▶ _What you need to do_
Print word for word the first line of the records below and every following line through the one containing "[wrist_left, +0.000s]"; print nothing else.

▶ _Stored data_
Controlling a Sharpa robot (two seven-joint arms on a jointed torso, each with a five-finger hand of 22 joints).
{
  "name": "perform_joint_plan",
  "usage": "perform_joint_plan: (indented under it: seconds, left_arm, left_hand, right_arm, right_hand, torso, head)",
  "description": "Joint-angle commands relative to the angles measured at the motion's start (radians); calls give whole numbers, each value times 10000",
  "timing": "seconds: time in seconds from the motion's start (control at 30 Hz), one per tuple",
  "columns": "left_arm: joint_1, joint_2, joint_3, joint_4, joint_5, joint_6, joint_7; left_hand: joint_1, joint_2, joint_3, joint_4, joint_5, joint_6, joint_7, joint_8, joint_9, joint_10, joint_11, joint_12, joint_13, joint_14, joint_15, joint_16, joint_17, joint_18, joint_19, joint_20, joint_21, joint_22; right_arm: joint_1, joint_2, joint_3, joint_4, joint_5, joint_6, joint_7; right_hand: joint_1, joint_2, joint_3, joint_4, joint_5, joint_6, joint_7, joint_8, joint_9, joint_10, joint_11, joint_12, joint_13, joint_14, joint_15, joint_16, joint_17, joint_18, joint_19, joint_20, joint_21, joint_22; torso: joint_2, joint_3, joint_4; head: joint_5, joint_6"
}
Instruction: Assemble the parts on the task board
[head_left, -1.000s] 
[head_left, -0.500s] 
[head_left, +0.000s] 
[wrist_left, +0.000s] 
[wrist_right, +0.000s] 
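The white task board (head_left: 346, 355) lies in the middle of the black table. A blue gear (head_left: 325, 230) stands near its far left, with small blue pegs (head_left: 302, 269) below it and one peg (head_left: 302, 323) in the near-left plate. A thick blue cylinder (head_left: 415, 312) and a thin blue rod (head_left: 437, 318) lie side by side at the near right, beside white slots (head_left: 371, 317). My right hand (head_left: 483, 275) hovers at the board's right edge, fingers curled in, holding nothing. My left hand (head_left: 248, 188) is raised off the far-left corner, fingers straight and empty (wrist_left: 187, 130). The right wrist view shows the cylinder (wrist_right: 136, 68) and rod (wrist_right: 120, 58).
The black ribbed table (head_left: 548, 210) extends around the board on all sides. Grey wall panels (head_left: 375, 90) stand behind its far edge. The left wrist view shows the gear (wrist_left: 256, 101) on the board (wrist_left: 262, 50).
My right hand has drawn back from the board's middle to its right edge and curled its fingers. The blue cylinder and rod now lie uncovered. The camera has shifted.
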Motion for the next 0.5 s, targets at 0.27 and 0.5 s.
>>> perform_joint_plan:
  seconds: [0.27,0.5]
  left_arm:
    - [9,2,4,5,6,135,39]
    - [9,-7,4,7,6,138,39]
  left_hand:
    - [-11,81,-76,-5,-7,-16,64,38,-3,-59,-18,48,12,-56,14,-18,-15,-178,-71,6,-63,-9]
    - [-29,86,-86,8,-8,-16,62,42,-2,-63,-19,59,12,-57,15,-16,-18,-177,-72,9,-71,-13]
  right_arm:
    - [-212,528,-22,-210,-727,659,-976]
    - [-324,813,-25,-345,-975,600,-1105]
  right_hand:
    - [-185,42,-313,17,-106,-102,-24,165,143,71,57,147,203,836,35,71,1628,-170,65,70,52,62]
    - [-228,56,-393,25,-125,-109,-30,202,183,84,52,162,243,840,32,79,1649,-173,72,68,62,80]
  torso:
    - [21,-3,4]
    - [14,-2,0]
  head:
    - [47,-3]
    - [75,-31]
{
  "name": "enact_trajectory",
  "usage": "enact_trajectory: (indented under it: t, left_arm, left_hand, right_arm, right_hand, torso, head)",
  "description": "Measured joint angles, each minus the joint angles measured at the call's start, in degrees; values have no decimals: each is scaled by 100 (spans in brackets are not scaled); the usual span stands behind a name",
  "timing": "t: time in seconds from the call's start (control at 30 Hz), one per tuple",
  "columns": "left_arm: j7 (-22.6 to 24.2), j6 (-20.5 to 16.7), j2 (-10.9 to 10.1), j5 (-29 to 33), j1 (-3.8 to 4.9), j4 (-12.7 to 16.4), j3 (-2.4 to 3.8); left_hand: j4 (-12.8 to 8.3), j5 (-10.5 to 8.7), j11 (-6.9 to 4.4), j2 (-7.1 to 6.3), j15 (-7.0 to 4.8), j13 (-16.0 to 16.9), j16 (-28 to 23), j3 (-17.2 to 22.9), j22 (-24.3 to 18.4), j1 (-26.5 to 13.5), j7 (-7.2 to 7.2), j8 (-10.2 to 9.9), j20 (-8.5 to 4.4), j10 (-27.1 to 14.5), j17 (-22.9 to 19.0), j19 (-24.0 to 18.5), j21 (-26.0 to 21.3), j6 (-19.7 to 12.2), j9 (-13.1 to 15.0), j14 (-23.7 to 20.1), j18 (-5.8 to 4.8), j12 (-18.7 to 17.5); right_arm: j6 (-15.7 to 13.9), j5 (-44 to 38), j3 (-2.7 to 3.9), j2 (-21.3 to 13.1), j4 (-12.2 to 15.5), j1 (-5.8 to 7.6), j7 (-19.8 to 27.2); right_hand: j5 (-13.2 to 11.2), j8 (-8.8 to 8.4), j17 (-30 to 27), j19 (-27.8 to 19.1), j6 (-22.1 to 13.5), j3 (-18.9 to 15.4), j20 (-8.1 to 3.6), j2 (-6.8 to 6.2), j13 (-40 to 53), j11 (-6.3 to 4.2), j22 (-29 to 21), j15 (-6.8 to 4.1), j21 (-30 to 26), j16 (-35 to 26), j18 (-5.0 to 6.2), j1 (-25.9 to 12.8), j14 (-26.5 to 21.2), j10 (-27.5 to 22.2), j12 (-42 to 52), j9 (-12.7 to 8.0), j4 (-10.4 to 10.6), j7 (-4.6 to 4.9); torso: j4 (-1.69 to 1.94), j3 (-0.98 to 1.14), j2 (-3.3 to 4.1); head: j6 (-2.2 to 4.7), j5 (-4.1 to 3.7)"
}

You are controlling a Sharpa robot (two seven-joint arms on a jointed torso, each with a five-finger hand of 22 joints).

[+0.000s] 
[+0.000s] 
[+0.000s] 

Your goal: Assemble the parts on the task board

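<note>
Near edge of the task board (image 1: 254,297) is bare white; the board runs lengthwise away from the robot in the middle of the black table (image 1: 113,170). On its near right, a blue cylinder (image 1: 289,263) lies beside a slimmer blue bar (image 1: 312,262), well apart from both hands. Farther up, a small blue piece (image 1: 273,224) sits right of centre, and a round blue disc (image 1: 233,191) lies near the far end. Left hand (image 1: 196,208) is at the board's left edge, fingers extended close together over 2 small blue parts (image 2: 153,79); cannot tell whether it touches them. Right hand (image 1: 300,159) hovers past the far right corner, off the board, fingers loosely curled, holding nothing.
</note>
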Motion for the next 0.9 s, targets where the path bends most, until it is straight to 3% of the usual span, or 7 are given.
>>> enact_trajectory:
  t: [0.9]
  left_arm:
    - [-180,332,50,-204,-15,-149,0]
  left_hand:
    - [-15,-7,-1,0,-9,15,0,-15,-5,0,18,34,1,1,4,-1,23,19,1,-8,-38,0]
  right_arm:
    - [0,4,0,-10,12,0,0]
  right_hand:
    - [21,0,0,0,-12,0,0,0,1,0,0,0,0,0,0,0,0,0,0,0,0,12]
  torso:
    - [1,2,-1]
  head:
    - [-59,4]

▶ _Answer for this exercise_
Controlling a Sharpa robot (two seven-joint arms on a jointed torso, each with a five-finger hand of 22 joints).
{
  "name": "perform_joint_plan",
  "usage": "perform_joint_plan: (indented under it: seconds, left_arm, left_hand, right_arm, right_hand, torso, head)",
  "description": "Joint-angle commands relative to the angles measured at the motion's start (radians); calls give whole numbers, each value times 10000",
  "timing": "seconds: time in seconds from the motion's start (control at 30 Hz), one per tuple",
  "columns": "left_arm: joint_1, joint_2, joint_3, joint_4, joint_5, joint_6, joint_7; left_hand: joint_1, joint_2, joint_3, joint_4, joint_5, joint_6, joint_7, joint_8, joint_9, joint_10, joint_11, joint_12, joint_13, joint_14, joint_15, joint_16, joint_17, joint_18, joint_19, joint_20, joint_21, joint_22; right_arm: joint_1, joint_2, joint_3, joint_4, joint_5, joint_6, joint_7; right_hand: joint_1, joint_2, joint_3, joint_4, joint_5, joint_6, joint_7, joint_8, joint_9, joint_10, joint_11, joint_12, joint_13, joint_14, joint_15, joint_16, joint_17, joint_18, joint_19, joint_20, joint_21, joint_22; torso: joint_2, joint_3, joint_4; head: joint_5, joint_6"
}
Instruction: Assemble the parts on the task board
[head_left, -1.000s] 
[head_left, -0.500s] 
[head_left, +0.000s] 
[wrist_left, +0.000s] 

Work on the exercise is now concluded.